Assignment: Scan the material below for the string "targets", and copy every line where it shows up.

Data:
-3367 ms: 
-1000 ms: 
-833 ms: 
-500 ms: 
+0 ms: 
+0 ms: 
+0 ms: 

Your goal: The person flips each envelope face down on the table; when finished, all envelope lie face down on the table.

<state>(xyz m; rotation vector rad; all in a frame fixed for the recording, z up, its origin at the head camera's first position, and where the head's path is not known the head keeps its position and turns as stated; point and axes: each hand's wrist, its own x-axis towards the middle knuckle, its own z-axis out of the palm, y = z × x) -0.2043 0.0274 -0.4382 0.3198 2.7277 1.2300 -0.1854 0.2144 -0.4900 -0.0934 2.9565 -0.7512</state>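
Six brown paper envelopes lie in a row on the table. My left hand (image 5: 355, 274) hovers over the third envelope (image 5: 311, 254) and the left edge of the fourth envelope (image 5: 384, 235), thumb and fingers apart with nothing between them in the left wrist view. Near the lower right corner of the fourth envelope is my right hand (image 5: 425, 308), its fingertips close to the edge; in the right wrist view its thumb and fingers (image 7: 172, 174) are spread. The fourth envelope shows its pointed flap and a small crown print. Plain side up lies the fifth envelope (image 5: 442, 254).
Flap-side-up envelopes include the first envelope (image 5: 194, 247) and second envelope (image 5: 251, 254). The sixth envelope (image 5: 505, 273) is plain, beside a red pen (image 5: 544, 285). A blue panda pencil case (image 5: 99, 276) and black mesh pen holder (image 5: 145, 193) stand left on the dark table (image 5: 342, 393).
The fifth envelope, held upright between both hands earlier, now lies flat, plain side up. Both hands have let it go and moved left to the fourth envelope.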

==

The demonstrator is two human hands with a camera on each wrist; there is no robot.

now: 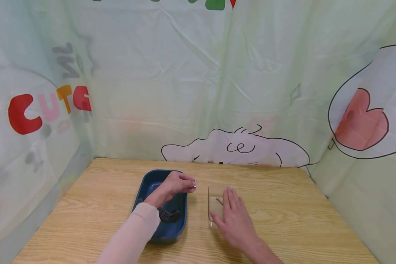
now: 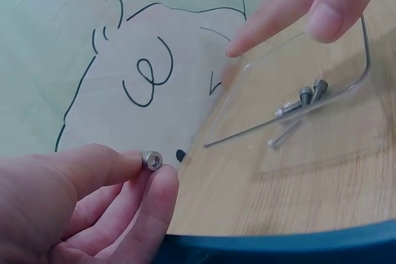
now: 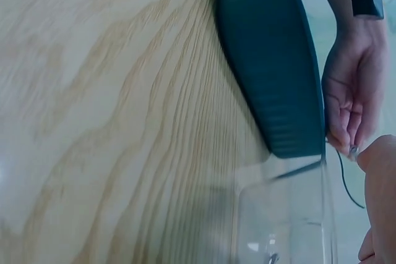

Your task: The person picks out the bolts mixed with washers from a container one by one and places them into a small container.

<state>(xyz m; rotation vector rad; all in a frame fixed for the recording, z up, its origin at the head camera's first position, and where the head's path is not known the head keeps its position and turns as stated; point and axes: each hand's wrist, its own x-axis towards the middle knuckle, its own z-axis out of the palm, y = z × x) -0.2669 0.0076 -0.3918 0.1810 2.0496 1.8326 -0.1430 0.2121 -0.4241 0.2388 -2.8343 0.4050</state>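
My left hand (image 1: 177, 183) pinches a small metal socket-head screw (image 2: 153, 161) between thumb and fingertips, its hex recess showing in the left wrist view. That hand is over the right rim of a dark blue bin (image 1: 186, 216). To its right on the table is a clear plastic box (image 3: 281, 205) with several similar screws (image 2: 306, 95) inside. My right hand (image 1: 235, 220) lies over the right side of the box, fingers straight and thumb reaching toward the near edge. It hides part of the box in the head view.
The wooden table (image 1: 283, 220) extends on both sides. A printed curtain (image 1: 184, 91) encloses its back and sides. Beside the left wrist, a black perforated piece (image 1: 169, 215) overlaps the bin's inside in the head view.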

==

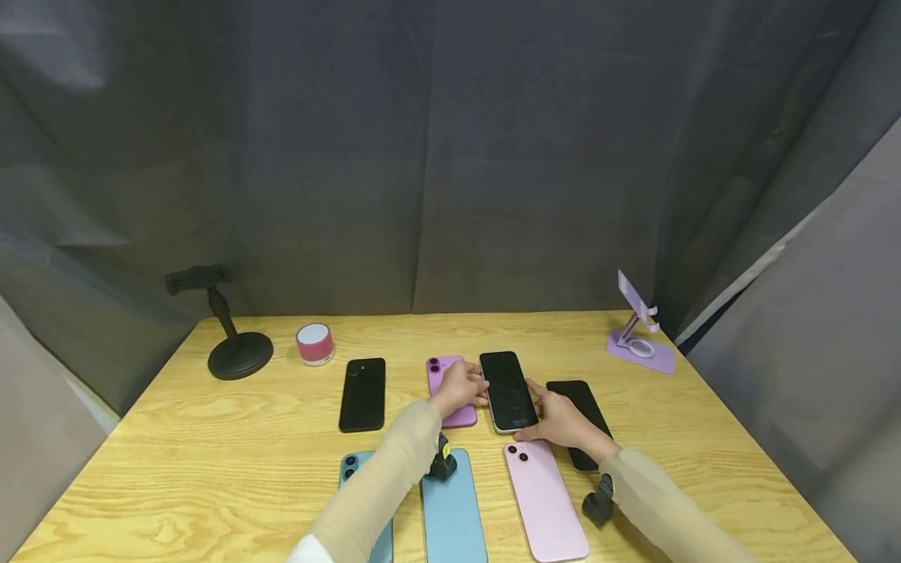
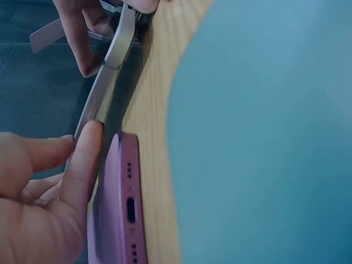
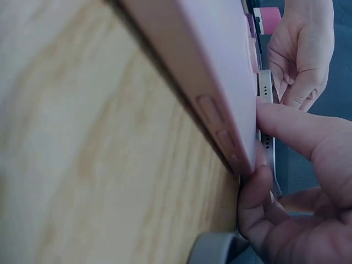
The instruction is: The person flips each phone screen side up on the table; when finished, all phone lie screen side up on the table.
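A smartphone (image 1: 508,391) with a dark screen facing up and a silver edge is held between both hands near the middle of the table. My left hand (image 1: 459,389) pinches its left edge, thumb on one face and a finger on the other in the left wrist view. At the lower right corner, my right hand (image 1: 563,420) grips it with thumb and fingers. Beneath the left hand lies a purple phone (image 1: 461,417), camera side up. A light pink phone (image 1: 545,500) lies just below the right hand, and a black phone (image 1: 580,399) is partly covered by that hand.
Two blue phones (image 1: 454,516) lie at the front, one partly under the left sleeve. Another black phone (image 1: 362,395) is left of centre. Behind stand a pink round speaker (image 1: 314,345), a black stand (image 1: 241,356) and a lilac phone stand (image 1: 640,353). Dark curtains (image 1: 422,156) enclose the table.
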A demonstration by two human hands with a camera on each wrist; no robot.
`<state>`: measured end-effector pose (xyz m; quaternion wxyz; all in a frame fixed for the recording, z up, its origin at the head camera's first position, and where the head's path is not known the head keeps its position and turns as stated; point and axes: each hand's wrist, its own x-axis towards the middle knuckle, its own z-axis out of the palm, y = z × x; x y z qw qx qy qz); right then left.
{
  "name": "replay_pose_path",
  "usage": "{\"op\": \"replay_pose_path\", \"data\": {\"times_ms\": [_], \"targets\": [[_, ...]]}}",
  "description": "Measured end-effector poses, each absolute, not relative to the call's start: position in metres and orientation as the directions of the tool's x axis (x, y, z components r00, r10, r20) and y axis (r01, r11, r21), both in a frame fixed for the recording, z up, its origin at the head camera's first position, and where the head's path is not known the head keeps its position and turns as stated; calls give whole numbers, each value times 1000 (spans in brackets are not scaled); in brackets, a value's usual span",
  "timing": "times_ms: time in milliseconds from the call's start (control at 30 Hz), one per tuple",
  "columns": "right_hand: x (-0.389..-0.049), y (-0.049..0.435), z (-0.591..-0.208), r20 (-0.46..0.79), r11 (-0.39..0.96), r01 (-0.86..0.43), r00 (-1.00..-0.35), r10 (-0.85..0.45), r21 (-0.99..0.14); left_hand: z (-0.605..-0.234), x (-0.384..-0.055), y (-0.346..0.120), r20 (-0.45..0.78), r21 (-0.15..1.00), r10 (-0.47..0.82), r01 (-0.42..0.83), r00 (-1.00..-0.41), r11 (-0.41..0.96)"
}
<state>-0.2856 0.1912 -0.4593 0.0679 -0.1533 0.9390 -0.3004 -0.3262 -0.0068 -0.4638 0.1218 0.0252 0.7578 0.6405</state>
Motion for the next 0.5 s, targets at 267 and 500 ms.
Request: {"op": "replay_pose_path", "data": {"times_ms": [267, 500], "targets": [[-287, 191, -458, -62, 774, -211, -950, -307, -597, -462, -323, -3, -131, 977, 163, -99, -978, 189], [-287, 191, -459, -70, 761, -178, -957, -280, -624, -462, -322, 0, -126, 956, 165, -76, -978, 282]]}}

Response for this exercise:
  "usage": "{\"op\": \"replay_pose_path\", \"data\": {\"times_ms\": [_], \"targets\": [[_, ...]]}}",
Motion for the next 0.5 s, targets at 267 and 500 ms.
Request: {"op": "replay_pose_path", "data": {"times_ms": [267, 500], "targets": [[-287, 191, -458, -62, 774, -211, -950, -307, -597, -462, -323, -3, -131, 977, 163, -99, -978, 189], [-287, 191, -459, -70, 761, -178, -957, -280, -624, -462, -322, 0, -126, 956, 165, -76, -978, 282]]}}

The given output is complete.